Le grand tournant dans cette crise remonte aux années 90 avec l’arrivée d’un nouveau produit antalgique, l’OxyContin, créé et fabriqué par Purdue Pharma. En mettant ce nouveau médicament sur le marché, le laboratoire pharmaceutique a lancé alors une campagne promotionnelle auprès des médecins et du public en laissant croire que l’OxyContin était moins addictif que tous les autres produits et que son usage restait sous contrôle. Des affirmations avancées sans aucune preuve scientifique conduisant à des prescriptions massives par les médecins pour calmer la douleur, même dans des cas où d’autres traitements moins intrusifs auraient pu être tout aussi efficaces.

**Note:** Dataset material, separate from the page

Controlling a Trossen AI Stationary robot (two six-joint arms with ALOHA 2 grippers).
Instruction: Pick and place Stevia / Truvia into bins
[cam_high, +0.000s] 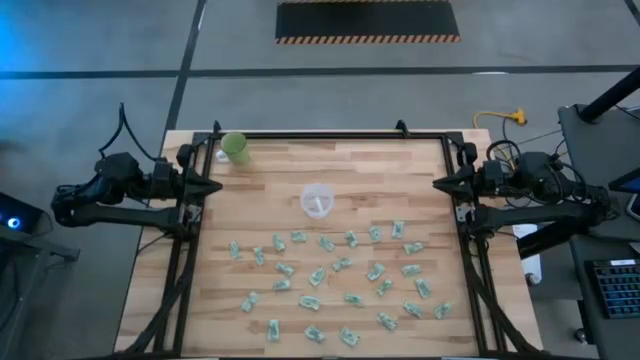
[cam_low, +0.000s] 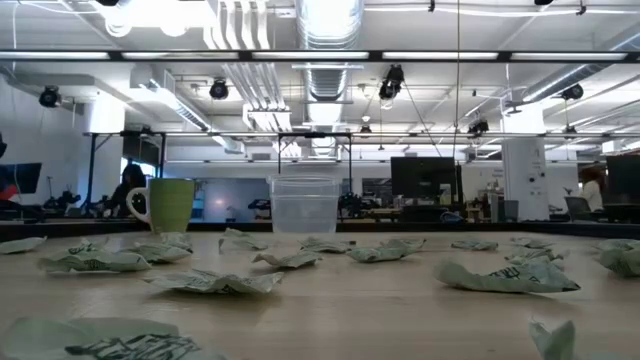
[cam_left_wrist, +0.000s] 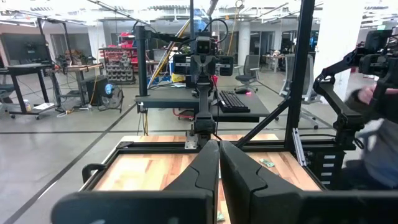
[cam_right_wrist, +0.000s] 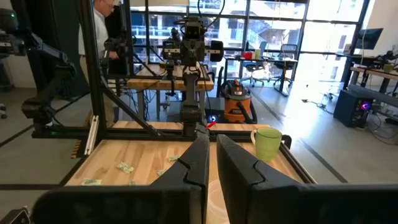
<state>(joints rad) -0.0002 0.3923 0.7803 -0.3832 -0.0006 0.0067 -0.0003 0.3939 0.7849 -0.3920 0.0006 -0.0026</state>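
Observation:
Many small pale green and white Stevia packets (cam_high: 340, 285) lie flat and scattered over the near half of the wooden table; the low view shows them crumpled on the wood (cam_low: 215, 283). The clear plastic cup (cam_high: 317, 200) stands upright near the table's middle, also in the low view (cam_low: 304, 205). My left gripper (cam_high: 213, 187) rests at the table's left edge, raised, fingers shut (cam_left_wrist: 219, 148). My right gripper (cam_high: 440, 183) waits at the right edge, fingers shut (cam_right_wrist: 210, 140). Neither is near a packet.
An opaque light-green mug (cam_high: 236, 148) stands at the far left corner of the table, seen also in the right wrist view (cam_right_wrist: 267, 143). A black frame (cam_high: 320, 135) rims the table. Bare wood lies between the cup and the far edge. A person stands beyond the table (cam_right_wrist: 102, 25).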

Les premiers accords faisant suite à des poursuites juridiques sont déjà intervenus. En juillet dernier, le laboratoire pharmaceutique Johnson & Johnson et les trois sociétés de distribution de médicaments Cardinal Health, AmerisourceBergen et McKesson ont conclu un accord avec les villes et les états pour liquider le différend qui les oppose depuis plus de deux ans de procédure sur la crise des opioïdes (Accords en vue sur la crise des opioïdes ?). Selon cet accord, les distributeurs verseront 21 milliards de dollars sur 18 ans et Johnson & Johnson 5 milliards sur 9 ans. Sur les 26 milliards de dollars, 2 seront utilisés pour payer les frais de procédure et des cabinets d’avocats. Certains états et localités ont fait appel à leurs avocats salariés mais d’autres ont contracté avec des cabinets privés. Parmi les autres affaires en cours, il y celle entre une quinzaine d’états et le laboratoire Purdue Pharma, le fabricant de l’Oxycontin avec lequel le scandale et le désastre est arrivé. Et le sujet est loin d’être soldé.

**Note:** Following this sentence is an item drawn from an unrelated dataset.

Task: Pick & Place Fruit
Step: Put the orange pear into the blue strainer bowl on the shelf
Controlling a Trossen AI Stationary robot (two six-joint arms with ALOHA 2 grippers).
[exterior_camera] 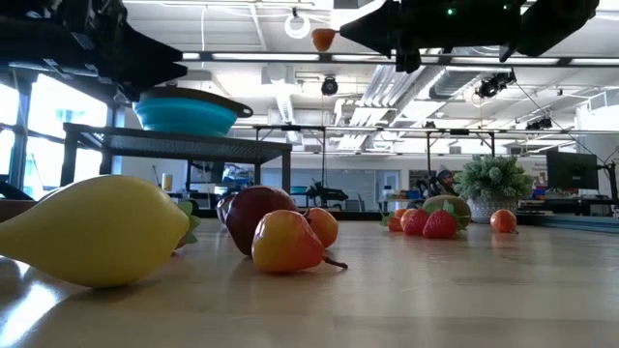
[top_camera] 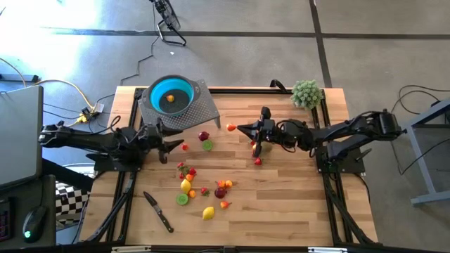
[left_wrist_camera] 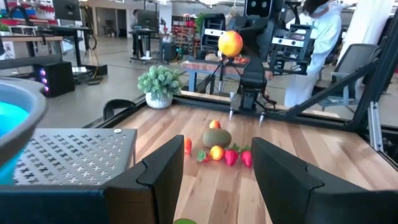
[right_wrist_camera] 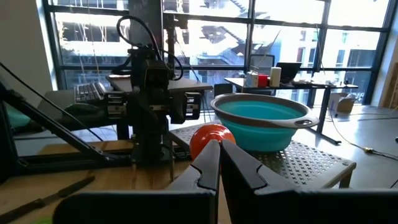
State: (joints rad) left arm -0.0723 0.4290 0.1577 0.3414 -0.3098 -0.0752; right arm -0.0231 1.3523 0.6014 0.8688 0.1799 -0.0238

A l’occasion de la publication de cette statistique, l’administration a indiqué qu’elle élargirait l’accès à des médicaments comme la naloxone, qui peut inverser une surdose d’opioïdes, en encourageant les États à adopter des lois qui le rendront plus largement disponible et en promouvant son utilisation par les Américains. Maintenant, il faut savoir si cette question de santé publique va être happé par la politique ce qui réduirait ses chances de succès : les républicains mettant l’accent sur la liberté et la responsabilité de chacun et accusant les démocrates d’être trop laxistes. On a pu constater la toxicité des ces réflexes partisans à l’occasion de la crise de la Covid-19.

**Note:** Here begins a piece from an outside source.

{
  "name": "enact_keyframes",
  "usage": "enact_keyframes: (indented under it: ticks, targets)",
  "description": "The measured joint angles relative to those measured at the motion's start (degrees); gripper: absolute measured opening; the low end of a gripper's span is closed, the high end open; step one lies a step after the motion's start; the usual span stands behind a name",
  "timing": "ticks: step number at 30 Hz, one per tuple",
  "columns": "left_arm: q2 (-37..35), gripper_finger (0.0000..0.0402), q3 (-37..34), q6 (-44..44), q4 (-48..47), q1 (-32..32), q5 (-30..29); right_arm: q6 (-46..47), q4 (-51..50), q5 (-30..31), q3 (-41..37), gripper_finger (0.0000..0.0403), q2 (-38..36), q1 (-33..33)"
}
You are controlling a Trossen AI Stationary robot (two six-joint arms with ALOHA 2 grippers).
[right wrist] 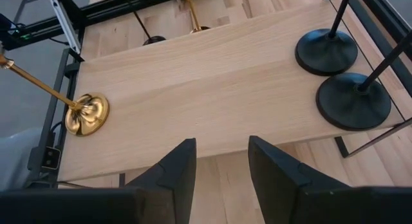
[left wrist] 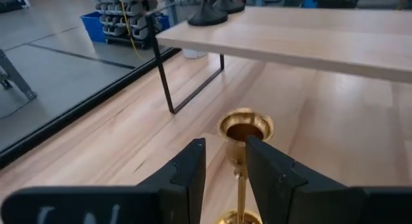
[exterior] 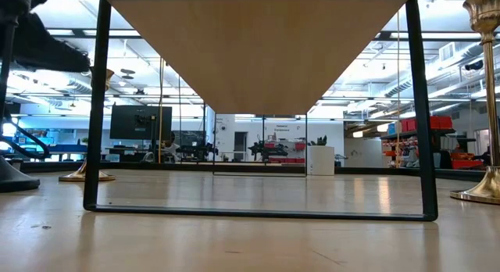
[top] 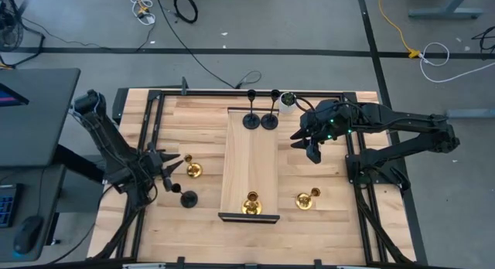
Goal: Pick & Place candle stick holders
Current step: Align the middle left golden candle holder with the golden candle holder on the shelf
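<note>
A raised wooden shelf stands mid-table. Two black holders stand on their bases at its far end, and a brass one at its near end. On the table stand a brass holder and a black one to the left, and a brass one to the right. My left gripper is open and level. Its fingers stand on either side of the left brass holder's stem, just under the cup. My right gripper is open and empty, right of the shelf's far half. My left gripper has the brass holder's stem between its open fingers, close to one finger. I cannot tell whether that finger touches the stem. The holder stands upright on the table.
A small white pot with a green plant stands at the far edge, beside the black holders. The shelf's black legs stand on the table. A black frame runs round the tabletop. Bare wood shows between the shelf and the right brass holder.
</note>
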Motion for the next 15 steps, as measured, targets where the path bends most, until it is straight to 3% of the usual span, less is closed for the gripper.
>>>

L’augmentation des décès – la grande majorité causée par les opioïdes synthétiques – a été alimentée par l’utilisation généralisée du fentanyl, un médicament à action rapide qui est 100 fois plus puissant que la morphine. De plus en plus de fentanyl est ajouté subrepticement à d’autres drogues fabriquées illégalement pour augmenter leur puissance. Les décès par overdose liés à l’utilisation de stimulants comme la méthamphétamine, la cocaïne et les opioïdes naturels et semi-synthétiques, tels que les analgésiques sur ordonnance, ont également augmenté au cours de la période de 12 mois.
Dans cette catastrophe sanitaire, on observe de fortes disparités régionales. La Californie, le Tennessee, la Louisiane, le Mississippi, la Virginie occidentale et le Kentucky sont les états où l’augmentation a été la plus forte dépassant 50 % sur l’année précédente.